Required work
Search the records for the word "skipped" and copy every line in which it occurs.

Data records
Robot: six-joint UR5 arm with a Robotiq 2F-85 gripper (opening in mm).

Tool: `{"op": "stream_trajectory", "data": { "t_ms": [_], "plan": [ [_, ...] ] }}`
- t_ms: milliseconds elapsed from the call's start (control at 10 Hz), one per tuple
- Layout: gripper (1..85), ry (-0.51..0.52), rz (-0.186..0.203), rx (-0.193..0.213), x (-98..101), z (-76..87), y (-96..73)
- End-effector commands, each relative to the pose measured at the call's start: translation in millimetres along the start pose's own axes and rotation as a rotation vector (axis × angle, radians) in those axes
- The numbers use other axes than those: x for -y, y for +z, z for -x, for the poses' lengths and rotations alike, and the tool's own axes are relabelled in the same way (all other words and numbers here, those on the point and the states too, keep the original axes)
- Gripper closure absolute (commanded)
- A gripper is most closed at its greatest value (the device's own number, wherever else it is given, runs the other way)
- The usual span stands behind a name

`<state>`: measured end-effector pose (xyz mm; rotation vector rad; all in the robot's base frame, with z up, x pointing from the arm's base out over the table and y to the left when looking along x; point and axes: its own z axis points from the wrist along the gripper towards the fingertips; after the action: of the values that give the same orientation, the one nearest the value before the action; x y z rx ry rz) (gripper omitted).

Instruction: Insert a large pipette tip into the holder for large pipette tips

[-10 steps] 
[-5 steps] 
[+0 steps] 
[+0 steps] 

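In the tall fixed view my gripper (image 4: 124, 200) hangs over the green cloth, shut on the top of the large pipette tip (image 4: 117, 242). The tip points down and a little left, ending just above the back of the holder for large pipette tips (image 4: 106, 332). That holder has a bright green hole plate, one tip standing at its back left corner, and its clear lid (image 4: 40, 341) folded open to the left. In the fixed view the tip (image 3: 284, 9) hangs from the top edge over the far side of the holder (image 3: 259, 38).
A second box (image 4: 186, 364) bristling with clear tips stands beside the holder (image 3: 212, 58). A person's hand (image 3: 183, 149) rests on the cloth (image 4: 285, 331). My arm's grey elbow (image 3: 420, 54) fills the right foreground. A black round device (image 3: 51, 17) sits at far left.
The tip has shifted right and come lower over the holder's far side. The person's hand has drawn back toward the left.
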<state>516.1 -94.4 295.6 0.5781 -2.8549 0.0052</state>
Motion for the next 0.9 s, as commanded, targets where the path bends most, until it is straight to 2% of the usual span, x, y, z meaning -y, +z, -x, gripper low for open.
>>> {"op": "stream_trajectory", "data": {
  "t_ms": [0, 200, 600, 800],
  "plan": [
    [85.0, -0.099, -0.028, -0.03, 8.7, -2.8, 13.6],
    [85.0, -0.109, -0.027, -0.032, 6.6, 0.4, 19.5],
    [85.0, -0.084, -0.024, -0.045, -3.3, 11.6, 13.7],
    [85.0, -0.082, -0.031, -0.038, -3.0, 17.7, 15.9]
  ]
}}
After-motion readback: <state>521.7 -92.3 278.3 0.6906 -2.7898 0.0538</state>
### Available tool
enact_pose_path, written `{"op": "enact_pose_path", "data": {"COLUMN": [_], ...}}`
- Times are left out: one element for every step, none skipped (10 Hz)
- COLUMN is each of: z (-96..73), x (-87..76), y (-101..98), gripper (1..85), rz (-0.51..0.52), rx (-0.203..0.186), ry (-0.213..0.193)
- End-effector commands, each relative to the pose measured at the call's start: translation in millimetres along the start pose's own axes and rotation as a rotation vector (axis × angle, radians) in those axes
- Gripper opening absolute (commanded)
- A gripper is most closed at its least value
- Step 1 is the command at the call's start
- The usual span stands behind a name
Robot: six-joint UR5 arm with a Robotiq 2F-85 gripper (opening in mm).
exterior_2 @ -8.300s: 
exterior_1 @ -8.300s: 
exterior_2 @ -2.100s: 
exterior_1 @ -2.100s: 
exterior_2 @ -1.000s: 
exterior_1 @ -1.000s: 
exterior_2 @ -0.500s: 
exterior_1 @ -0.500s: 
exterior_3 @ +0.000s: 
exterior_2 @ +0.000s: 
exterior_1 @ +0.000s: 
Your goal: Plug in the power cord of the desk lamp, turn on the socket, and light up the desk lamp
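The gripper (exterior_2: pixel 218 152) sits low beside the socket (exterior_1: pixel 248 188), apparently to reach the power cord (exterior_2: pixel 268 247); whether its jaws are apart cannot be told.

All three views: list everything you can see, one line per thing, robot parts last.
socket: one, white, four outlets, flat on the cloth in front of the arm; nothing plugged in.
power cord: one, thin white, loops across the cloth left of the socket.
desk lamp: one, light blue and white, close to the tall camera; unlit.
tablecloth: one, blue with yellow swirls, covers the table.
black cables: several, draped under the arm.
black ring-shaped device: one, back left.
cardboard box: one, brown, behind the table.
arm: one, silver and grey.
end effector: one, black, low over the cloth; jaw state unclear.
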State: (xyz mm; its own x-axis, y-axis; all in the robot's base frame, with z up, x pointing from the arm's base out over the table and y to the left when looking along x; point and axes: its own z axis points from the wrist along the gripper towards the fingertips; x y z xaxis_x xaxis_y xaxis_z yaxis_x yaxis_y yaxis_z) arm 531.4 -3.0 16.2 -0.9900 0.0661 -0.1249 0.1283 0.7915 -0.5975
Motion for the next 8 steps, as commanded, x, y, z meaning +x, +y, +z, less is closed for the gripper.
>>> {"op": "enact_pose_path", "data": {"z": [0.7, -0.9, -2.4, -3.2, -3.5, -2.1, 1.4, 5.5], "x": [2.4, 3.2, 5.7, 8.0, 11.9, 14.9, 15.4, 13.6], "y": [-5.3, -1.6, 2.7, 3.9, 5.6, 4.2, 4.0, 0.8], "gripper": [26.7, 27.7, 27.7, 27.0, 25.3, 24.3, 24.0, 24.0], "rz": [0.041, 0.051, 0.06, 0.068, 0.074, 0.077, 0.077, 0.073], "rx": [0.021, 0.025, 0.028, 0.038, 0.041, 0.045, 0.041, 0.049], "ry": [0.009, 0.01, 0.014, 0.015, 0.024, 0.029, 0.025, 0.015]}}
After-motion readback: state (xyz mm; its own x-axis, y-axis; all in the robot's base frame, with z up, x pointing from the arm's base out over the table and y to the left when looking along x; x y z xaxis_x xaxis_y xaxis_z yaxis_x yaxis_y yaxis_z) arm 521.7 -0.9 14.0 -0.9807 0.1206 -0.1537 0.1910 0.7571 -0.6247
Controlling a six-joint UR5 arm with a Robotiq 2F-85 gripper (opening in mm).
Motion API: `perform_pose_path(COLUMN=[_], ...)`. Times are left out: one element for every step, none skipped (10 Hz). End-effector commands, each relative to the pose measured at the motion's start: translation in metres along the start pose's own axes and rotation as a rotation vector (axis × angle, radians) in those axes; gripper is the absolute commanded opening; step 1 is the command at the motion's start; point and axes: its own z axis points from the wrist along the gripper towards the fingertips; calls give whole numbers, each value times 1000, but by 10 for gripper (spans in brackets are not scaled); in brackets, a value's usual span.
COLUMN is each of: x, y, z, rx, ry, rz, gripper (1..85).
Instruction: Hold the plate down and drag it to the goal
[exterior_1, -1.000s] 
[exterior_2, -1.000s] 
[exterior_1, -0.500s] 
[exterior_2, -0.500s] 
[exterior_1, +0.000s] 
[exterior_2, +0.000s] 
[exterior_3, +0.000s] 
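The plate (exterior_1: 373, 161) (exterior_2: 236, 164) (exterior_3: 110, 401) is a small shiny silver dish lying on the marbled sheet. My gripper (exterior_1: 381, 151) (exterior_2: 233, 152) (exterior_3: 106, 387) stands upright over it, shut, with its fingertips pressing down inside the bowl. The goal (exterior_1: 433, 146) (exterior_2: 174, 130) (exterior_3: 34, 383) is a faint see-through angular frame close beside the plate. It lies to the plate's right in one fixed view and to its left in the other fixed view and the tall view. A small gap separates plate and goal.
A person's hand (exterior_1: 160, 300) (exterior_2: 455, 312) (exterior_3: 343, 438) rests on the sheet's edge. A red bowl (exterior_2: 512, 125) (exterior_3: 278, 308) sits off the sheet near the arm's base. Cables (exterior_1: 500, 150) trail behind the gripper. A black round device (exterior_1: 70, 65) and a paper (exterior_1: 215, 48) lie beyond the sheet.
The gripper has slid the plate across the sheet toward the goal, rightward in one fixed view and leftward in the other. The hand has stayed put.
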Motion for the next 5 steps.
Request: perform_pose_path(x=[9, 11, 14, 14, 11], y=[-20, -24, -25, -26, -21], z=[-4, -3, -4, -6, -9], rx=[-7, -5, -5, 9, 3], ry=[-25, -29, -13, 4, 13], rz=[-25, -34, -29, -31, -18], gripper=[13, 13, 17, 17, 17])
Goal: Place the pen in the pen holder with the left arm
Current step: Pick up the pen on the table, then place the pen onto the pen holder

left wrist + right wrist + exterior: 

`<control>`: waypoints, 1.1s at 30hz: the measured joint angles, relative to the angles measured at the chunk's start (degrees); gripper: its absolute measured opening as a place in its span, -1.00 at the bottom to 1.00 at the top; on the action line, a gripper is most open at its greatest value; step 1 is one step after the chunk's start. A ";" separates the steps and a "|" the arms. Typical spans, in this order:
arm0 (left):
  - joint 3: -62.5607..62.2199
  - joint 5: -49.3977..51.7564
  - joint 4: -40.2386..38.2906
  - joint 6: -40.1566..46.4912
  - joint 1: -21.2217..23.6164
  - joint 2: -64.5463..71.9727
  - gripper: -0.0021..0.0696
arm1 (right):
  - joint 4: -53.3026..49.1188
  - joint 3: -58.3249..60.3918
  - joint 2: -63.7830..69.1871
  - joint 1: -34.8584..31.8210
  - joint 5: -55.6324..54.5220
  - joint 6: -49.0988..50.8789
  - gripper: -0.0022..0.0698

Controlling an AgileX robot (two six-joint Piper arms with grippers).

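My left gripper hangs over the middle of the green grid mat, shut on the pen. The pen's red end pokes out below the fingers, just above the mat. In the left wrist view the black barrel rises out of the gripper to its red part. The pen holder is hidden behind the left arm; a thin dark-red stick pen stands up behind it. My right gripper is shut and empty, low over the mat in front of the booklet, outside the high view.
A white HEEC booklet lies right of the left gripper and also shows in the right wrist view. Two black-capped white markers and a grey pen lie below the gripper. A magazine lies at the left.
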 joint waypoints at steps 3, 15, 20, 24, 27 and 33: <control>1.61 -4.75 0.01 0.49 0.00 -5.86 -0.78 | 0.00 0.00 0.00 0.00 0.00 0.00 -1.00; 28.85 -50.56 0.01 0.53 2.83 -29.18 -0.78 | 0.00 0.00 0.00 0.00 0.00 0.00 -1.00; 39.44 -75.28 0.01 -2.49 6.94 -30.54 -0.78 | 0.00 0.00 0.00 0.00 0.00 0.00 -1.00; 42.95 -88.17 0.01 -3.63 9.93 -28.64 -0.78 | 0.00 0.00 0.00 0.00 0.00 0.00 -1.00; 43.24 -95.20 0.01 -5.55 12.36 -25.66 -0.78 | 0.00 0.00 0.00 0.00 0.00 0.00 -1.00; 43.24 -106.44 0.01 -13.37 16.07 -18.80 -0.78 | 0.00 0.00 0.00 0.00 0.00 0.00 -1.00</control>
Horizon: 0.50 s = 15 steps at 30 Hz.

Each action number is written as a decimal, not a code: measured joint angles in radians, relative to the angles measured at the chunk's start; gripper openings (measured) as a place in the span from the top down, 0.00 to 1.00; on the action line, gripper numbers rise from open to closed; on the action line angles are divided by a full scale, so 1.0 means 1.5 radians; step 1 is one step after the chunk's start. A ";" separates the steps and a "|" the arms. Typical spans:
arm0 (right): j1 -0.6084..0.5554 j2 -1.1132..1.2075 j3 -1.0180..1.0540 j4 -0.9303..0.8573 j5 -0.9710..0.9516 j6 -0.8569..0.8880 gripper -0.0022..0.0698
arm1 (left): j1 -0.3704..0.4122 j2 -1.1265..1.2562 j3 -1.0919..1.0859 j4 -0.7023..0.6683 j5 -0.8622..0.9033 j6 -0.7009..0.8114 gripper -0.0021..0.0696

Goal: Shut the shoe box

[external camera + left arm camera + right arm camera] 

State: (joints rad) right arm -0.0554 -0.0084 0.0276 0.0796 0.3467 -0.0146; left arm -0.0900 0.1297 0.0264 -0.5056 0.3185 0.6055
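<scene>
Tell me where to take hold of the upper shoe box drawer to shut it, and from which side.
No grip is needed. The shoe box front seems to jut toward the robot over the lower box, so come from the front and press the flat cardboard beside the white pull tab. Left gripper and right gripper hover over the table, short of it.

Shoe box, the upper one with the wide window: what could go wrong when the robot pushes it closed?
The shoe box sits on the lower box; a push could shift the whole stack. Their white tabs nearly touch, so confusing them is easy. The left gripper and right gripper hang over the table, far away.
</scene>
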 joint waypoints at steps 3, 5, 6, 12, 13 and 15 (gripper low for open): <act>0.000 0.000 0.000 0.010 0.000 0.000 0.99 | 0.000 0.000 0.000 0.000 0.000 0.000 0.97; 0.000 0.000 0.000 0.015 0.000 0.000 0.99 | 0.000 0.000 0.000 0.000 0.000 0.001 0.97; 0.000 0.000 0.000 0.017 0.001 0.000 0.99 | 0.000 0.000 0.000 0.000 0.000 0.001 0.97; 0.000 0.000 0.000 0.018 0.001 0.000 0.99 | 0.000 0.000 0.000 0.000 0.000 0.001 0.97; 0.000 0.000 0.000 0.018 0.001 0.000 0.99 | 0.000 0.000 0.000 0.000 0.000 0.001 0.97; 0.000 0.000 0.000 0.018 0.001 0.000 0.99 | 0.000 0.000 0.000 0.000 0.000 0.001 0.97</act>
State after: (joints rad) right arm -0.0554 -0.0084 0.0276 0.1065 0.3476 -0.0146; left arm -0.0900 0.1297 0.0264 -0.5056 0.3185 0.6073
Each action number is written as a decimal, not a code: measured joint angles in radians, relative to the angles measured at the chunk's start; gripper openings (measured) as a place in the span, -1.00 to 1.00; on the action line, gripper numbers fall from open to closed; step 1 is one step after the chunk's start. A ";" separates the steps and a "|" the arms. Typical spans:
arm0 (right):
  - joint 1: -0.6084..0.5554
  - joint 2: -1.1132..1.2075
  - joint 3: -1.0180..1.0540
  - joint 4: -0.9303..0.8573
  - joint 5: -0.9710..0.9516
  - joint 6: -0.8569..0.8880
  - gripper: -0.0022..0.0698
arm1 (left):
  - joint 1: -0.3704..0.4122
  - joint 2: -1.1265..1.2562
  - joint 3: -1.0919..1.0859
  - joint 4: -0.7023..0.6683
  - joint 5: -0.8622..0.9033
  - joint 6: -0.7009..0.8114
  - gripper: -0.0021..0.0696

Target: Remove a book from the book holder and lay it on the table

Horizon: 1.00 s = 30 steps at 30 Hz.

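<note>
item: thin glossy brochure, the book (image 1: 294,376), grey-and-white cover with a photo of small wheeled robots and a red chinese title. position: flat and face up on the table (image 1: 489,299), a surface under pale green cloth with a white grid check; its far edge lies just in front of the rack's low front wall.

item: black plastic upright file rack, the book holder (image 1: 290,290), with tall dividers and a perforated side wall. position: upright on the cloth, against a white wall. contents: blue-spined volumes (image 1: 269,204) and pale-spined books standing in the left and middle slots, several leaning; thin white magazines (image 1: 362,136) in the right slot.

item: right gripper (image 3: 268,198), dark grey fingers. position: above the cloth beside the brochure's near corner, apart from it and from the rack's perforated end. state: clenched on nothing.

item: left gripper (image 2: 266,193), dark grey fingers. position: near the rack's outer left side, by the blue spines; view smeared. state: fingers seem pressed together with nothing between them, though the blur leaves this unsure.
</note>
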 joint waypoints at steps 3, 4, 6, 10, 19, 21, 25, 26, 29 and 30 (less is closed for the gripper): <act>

Your solution
- Times are left out: one element for every step, none skipped (10 Hz)
Motion API: `perform_pose_path(COLUMN=[_], ...)`. Times are left out: one element for every step, none skipped (10 Hz). End-effector commands, each relative to the pose measured at the motion's start: translation in metres along the start pose's own axes and rotation as a rotation vector (axis × angle, radians) in those axes; gripper is the absolute commanded opening; step 1 is the command at the motion's start; point and axes: its own z axis points from the wrist along the gripper towards the fingertips; calls give whole numbers, each value times 1000, but by 10 for gripper (spans in brackets are not scaled); in brackets, a value's usual span.

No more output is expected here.